Knowledge of a modeling tool such as Designer2000 or ERWin (Platinum Technologies) is a requirement.
DBAs should be able to read an ERD diagram with one eye closed, and be able to fight their way through a
UML diagram.
The DBA must be familiar with installation and update on the platform that your system is running against.
Each platform has its own quirks and idiosyncrasies. A DBA experienced on Windows NT will have
difficulty performing an installation on UNIX or DEC VMS. Updates can wreak havoc with production
machines if they are done incorrectly. DBA candidates should be able to answer specific questions
concerning installation and upgrade of Oracle systems on your platform. During the interview process, they
should exhibit the curiosity to ask about your platform and any modifications to the standard installation that
exist upon it.
Configuration management involves database sizing, file placement, and specification of storage media. A
full-charge DBA will be familiar with system topics such as RAID levels, disk sharing, disk shadowing, solid
state disks, optical storage, and their application to the Oracle database environment.

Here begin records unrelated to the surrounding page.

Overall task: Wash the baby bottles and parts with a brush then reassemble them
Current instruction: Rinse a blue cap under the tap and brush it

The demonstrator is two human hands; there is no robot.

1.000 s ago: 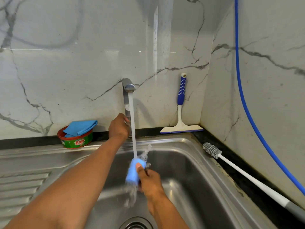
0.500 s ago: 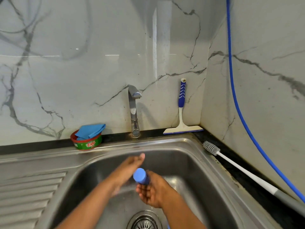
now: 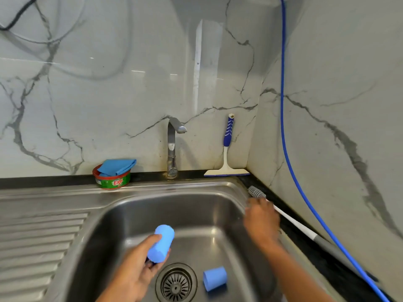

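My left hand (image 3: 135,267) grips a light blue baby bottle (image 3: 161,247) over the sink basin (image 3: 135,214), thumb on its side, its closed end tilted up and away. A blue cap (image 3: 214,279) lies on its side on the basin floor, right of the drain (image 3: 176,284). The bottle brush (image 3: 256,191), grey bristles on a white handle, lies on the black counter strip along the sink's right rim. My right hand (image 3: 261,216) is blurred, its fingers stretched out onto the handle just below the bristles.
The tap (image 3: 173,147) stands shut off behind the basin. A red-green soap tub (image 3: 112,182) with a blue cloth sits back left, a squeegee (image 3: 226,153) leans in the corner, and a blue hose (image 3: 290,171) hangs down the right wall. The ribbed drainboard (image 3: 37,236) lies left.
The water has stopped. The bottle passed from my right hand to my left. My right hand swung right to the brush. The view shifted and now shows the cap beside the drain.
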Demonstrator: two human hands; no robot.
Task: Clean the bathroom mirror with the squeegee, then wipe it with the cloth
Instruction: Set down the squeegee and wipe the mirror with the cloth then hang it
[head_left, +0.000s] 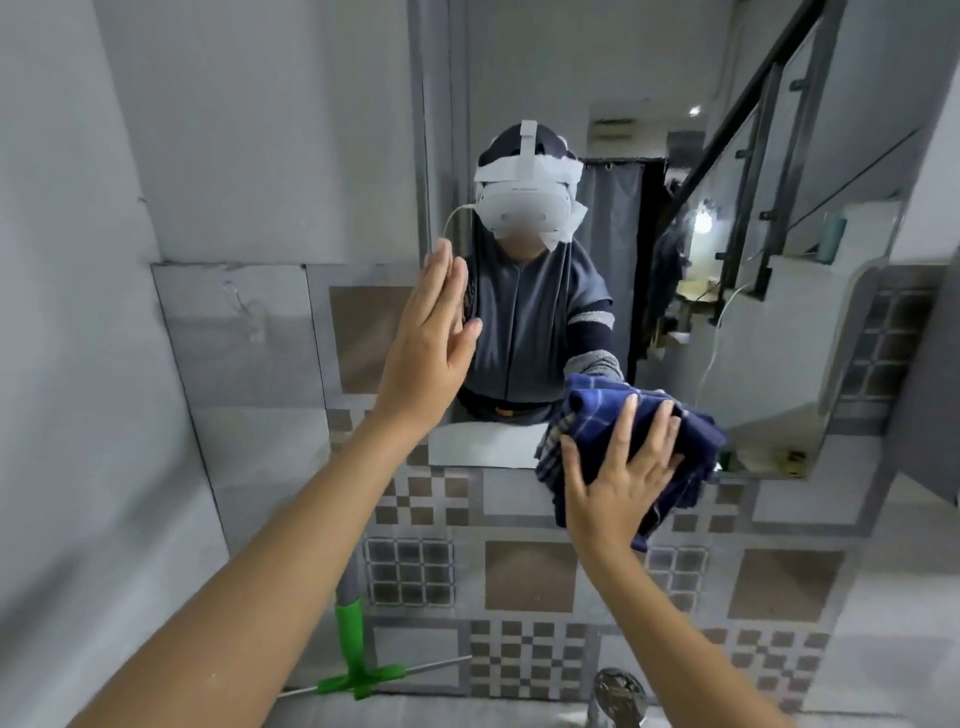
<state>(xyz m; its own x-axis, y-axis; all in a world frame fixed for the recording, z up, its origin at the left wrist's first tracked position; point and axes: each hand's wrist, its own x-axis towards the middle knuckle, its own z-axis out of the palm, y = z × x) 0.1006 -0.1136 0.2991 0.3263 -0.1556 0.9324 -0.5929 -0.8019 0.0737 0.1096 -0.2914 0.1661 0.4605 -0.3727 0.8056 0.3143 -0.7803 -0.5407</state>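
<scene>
Both bare forearms reach up and forward toward the mirror (675, 260) on the tiled wall (524, 577). The left hand (431, 343) is raised with its palm turned toward the glass at the mirror's left edge, fingers (441, 280) straight, close together and pointing up, the thumb spread out to the right; it holds nothing, and whether the palm actually touches the glass cannot be told. The right hand (618, 478) sits lower, at the mirror's bottom edge, with its back toward the camera and its fingers splayed wide over a bunched dark blue checked cloth (613, 415). The hand presses the cloth flat rather than closing around it, and the cloth straddles the lower rim of the glass, part of it on the mirror and part hanging down over the tiles below. The right forearm rises steeply from the lower right of the view, while the left one runs diagonally from the lower left. The squeegee (358, 670), with a green head and a grey handle, leans against the tiled wall below the left forearm, well apart from both hands. A chrome tap (618, 696) shows at the bottom edge under the right forearm.
</scene>
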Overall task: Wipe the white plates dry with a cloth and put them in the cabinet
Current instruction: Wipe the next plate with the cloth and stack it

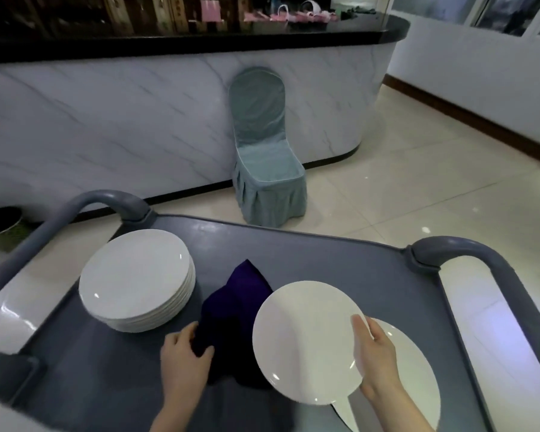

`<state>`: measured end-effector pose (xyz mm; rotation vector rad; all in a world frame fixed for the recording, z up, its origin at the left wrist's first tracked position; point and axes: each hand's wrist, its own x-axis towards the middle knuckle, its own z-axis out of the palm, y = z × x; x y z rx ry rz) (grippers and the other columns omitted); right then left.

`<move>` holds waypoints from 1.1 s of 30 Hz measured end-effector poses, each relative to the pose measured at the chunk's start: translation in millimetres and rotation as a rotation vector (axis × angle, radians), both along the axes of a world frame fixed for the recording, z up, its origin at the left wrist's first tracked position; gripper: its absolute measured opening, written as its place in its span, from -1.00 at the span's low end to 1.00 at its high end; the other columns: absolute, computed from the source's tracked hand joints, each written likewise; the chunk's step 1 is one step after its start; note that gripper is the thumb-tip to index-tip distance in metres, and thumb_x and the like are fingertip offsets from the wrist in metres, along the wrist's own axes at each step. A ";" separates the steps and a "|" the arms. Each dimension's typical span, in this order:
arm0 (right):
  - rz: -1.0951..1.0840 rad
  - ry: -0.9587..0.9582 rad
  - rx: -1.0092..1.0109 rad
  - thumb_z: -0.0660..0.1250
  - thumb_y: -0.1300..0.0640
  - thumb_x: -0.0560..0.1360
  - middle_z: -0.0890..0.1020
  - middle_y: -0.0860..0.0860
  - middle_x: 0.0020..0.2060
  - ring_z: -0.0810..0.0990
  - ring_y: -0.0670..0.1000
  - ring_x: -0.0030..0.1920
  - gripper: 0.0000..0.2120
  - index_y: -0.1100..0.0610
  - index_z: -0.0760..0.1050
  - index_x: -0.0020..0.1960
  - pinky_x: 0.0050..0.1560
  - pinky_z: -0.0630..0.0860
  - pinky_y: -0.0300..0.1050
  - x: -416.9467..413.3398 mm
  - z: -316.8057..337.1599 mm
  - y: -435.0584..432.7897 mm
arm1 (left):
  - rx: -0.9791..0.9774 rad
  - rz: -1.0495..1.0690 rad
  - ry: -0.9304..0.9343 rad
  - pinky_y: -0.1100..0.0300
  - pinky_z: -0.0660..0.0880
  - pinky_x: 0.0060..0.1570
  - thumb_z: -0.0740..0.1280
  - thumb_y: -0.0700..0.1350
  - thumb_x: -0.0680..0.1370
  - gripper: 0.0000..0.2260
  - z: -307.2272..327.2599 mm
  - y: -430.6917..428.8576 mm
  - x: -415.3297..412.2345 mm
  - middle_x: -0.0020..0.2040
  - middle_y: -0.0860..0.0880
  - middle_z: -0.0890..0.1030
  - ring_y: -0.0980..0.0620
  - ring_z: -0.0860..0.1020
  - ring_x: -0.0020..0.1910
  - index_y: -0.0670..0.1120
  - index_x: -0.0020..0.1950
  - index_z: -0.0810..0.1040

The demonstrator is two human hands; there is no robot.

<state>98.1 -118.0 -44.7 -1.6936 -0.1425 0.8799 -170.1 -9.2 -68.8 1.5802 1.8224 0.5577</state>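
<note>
My right hand [375, 358] grips the right rim of a white plate [303, 338], held tilted above another white plate [418, 378] that lies on the grey cart top [340, 260]. My left hand [186, 358] pinches the near edge of a dark purple cloth [234, 310] crumpled on the cart between the plates. A stack of several white plates [136, 279] stands at the cart's left side, apart from both hands.
The cart has raised grey handles at the left [44, 229] and right [480, 260]. Beyond it a grey-blue covered chair [265, 157] stands against a marble-fronted counter [138, 120]. Tiled floor [418, 182] stretches to the right. No cabinet is in view.
</note>
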 end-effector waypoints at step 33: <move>-0.221 0.042 0.108 0.31 0.11 0.60 0.74 0.05 -0.09 0.69 0.15 -0.02 -0.84 0.11 0.66 -0.01 0.03 0.59 0.04 -47.5 22.9 23.8 | 0.292 -0.709 0.002 0.25 0.39 0.20 0.42 -0.06 0.46 -0.62 53.6 38.8 34.6 0.17 0.28 0.46 0.23 0.41 0.18 0.19 0.24 0.47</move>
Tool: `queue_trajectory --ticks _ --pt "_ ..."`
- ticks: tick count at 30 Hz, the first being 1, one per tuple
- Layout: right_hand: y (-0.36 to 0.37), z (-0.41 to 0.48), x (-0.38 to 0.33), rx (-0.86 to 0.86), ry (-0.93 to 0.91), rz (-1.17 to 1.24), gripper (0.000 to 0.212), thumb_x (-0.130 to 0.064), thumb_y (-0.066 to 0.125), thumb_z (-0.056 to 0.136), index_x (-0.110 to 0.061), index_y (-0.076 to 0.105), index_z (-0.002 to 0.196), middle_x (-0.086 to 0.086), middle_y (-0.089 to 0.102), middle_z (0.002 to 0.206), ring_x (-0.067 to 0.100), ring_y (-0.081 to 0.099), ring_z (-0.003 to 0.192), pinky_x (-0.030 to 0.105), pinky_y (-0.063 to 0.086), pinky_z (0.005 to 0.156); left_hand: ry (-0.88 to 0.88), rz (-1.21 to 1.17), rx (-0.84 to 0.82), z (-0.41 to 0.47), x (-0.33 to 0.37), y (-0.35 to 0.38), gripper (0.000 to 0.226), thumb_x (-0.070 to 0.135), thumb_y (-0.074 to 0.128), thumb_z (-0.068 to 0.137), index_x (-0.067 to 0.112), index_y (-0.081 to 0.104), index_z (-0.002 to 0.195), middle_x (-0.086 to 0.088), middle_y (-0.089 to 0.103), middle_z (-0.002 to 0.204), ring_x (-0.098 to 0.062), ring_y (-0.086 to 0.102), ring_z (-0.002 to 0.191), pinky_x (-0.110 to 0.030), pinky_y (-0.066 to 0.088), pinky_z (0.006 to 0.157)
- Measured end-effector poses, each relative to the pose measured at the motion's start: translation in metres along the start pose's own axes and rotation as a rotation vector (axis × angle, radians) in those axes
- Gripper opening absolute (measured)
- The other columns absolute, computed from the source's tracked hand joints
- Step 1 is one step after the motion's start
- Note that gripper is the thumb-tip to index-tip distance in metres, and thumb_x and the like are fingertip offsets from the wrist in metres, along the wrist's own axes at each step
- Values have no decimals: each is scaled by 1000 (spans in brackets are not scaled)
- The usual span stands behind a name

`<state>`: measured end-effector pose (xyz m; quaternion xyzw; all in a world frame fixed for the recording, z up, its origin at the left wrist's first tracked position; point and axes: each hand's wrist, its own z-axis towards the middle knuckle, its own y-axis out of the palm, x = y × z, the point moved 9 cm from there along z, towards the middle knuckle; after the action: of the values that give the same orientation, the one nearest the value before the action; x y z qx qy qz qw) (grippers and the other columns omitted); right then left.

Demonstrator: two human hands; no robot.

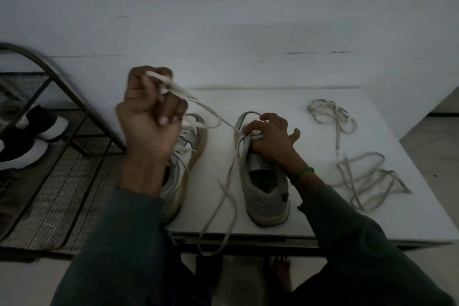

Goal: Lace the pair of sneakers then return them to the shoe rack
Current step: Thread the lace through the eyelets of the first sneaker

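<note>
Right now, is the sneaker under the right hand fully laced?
Partly: on the sneaker, lace crosses only near the toe; tongue toward the collar is bare.

The bench [310, 206] has a smooth, matt white top, and the shoe rack [104, 129] beside it is dark metal tube with rough wire-mesh shelves. The sneakers [268, 196] show smooth pale panels, whether leather or plastic cannot be told, over dull soles. The laces [332, 117] are flat woven cloth, matt.
</note>
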<state>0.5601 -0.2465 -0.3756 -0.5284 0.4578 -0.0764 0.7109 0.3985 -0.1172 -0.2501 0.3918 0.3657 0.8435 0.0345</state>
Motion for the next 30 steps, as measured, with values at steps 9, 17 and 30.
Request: queue_trajectory --ticks 9,17,30 --pt "7 5 -1 -57 -23 81 38 -19 58 72 -55 52 73 -1 38 129 23 27 131 60 18 106 -649 718 234 -26 -75 -52 27 33 43 97 17 52 78 -7 49 45 -13 24 27 -17 9 37" --pt "8 5 0 -61 1 80 31 -27 51 65 -57 51 73 1 39 126 24 29 129 61 20 105 -1227 1080 -9 -89 -159 -63 32 23 36 98 0 57 98 -23 68 66 -31 62 48 -35 55 55" --pt "4 5 1 -60 -14 81 34 -14 56 74 -48 54 81 1 38 128 25 29 128 62 15 105 -806 1321 78 -50 -135 -81 28 26 47 97 17 49 123 -9 65 53 -32 64 48 -37 58 54"
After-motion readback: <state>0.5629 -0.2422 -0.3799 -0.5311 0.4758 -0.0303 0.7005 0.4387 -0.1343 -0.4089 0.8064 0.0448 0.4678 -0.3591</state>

On UNIX, they
should also be familiar with the cost and benefits associated with use of raw devices and when raw device
usage is mandatory.
Understanding Oracle security options is vital to the DBA job. A demonstrated knowledge of system and
object-level privileges, roles, and profiles is required for any DBA. Understanding how the operating system
security options interface with the Oracle options is also important. Additional requirements such as use of
Secure Oracle and implementation of SQLNET are also considerations.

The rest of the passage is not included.